- [Task to complete]: Pictures in the records below must be left out. Return exactly the lines from the line with "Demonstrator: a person" to the line with "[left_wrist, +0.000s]", both included.

Records from a collection:

***

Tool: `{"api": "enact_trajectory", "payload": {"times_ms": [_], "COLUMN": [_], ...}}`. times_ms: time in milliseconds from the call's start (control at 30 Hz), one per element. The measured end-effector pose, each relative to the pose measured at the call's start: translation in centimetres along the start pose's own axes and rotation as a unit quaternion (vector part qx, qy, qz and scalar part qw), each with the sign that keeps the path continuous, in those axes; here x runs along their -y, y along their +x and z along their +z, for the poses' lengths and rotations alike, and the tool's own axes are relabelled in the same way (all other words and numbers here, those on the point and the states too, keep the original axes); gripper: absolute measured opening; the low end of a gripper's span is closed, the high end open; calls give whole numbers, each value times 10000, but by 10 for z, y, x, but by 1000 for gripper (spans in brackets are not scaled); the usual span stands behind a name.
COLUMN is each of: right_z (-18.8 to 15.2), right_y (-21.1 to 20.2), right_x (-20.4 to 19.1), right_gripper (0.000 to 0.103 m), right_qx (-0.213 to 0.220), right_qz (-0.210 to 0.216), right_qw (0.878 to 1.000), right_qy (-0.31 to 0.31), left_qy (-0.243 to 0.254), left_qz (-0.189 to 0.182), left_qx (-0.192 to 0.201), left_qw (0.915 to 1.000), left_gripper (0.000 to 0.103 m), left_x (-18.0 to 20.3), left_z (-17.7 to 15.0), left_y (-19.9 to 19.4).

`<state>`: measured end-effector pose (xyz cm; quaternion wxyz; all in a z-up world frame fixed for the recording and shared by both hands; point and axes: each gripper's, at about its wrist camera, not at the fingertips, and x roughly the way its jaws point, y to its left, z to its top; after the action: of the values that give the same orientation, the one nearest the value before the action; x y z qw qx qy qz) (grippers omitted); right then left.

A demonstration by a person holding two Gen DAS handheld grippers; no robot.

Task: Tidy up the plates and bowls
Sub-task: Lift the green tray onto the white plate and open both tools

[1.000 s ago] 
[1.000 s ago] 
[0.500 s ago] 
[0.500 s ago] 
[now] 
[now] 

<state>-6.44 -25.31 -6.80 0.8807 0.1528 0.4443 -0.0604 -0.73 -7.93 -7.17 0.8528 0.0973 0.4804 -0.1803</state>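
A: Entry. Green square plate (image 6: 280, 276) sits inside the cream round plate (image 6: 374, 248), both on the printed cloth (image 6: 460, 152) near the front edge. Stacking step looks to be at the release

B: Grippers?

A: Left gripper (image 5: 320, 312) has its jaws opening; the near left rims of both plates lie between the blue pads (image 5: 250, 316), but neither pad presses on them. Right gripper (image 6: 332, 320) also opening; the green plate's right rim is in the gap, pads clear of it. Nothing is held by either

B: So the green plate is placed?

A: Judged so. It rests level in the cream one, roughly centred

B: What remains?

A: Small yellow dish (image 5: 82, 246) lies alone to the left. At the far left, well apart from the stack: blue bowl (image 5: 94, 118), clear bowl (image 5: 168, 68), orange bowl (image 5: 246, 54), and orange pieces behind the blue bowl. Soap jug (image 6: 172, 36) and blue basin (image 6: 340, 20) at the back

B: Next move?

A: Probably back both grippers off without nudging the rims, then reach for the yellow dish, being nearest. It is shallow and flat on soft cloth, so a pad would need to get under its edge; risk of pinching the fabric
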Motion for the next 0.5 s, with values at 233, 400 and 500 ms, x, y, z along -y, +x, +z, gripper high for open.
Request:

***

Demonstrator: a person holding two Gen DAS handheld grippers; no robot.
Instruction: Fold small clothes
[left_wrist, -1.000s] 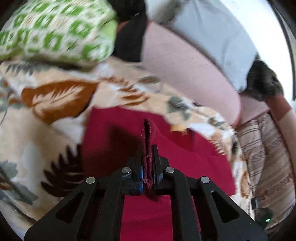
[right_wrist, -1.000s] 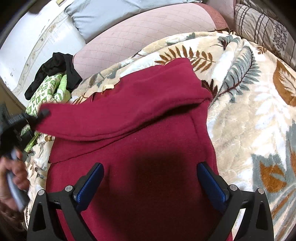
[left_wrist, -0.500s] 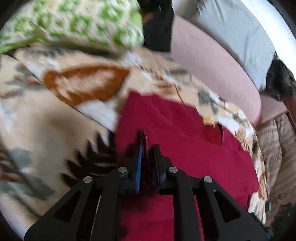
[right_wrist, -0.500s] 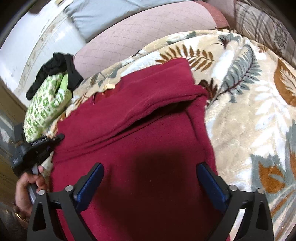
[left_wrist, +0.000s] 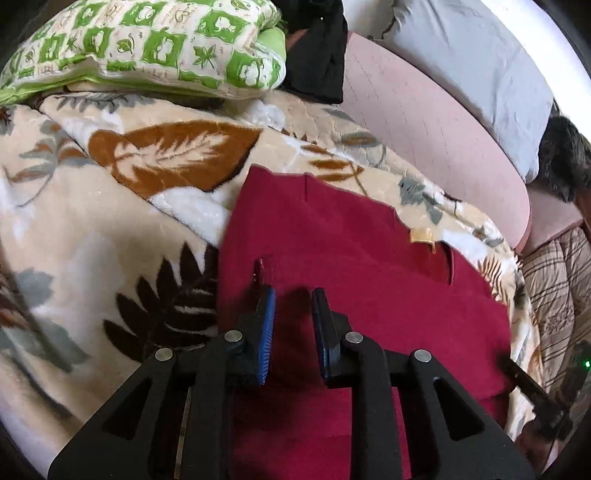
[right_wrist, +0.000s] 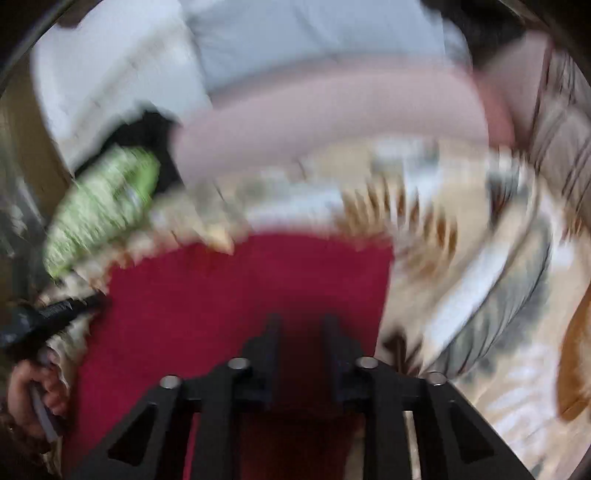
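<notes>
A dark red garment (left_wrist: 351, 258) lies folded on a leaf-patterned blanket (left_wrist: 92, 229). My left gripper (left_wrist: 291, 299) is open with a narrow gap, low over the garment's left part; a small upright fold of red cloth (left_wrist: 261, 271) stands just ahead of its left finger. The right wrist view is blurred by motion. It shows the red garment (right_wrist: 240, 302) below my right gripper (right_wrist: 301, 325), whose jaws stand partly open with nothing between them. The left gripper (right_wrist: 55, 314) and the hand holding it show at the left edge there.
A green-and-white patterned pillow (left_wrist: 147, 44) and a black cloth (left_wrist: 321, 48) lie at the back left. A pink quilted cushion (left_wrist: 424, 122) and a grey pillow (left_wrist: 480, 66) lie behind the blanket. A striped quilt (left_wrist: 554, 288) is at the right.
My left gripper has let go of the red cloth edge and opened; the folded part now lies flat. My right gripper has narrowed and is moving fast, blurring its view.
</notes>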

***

- [Expected output]:
Demonstrator: a person holding two Gen DAS handheld grippers; no robot.
Instruction: Fold small clothes
[left_wrist, -1.000s] 
[right_wrist, -1.000s] 
[left_wrist, -0.500s] 
[right_wrist, -0.500s] 
[left_wrist, +0.000s] 

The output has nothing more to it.